The question was: Which species has a natural range
from India (where large numbers are raised in captivity) to Japan, and south
through Indonesia to New Guinea and Northern Australia?
Benj gave a learned summary of
the affinities of different finch groups and Julian Teh and Shaun B also
explored, knowledgeably, the finchy options. Muriel Brookfield was very
wary about the whole question, sniffing the air for possible danger.
[That reminds me. I don’t think I reported on the Great
Peafowl-trapping Experiment. A couple of amiable rangers set up a trap at
the base of the roosting tree, a great construction of gauzy fabric. The
wily pavids would have none of it, scowling at the device from a few metres
away before springing into the air to fly over it to their roosts in the upper
branches. All 12 are still at large.]
Here is the answer:

Despite its local reputation as
a distinctively Australian animal, practically the national dish, this
‘Barramundi’ (there is another herring-related species of the same
name) is widespread in SE Asia. The Encyclopedia of Indian Natural
History says ‘Among the estuarine perches, Lates calcarifer is
undisputedly the most popular food fish in the Indian subcontinent ...’.
I have a little book, The
Best of Thai Seafood, which says: ‘Sea perch is pla kapong
khao, Lates calcarifer, which is also called cock-up, barramundi, giant
or silver sea perch, and two-finned or white sea bass in English’.

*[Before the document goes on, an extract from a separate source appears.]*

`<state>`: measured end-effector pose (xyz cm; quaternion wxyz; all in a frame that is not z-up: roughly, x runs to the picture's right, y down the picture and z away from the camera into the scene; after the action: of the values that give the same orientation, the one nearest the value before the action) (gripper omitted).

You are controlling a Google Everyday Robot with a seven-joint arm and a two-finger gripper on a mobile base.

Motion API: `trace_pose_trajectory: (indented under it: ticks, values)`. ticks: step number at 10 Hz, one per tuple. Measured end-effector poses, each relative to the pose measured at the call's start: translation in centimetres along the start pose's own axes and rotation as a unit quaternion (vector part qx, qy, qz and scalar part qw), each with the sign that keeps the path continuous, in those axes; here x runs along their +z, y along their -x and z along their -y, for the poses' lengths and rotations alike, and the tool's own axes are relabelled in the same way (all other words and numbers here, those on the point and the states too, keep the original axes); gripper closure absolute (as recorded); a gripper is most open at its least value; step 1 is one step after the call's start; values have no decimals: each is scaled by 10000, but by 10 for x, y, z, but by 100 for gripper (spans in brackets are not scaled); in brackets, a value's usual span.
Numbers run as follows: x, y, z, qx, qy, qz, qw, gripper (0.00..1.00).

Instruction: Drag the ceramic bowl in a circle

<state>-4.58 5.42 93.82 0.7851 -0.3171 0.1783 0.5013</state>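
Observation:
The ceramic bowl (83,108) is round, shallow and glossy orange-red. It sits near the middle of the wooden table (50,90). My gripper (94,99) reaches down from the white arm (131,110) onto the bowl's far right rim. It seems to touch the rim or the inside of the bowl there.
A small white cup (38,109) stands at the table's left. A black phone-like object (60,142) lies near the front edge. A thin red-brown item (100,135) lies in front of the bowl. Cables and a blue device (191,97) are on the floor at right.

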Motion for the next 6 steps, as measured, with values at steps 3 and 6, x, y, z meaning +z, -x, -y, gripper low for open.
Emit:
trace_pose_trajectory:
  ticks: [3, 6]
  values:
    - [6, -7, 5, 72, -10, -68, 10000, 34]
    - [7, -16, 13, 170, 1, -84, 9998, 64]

The Northern Territory Acting
Minister for Primary Industry and Fisheries recently issued a media release
declaring that “The barramundi is as Australian as Vegemite and meat
pies, and something must be done to protect its iconic status”. The
new official name for a barramundi is ‘Barramundi’. However,
the acting NT minister wants imported barramundi to be labelled instead with
the name it bears in its country of origin, such as ‘Asian sea
bass’ or whatever. We need to get Christidis & Boles to speak
to this bloke. He is swimming in the opposite direction to all those
people working to reduce the confusion caused by different names for the
same thing.
Another name for Lates
calcarifer, occasionally met with, is ‘Cock-up’. This
came from the Malay ‘Kakap’, being, apparently, a name for any
large fish in Indonesia, Malaysia etc. However ‘Cock-up’ is
not mentioned in the new standard list even as an obsolete name. In the
Macquarie, a ‘cock-up’ is defined as ‘a totally mismanaged
event’, hence ‘Giant Cock-up’ is quite likely to deter the
purchaser who sees that label on a tray of fillets at the Fyshwick More-or-less
Fresh Food Markets. Just what the NT government wants, I suppose.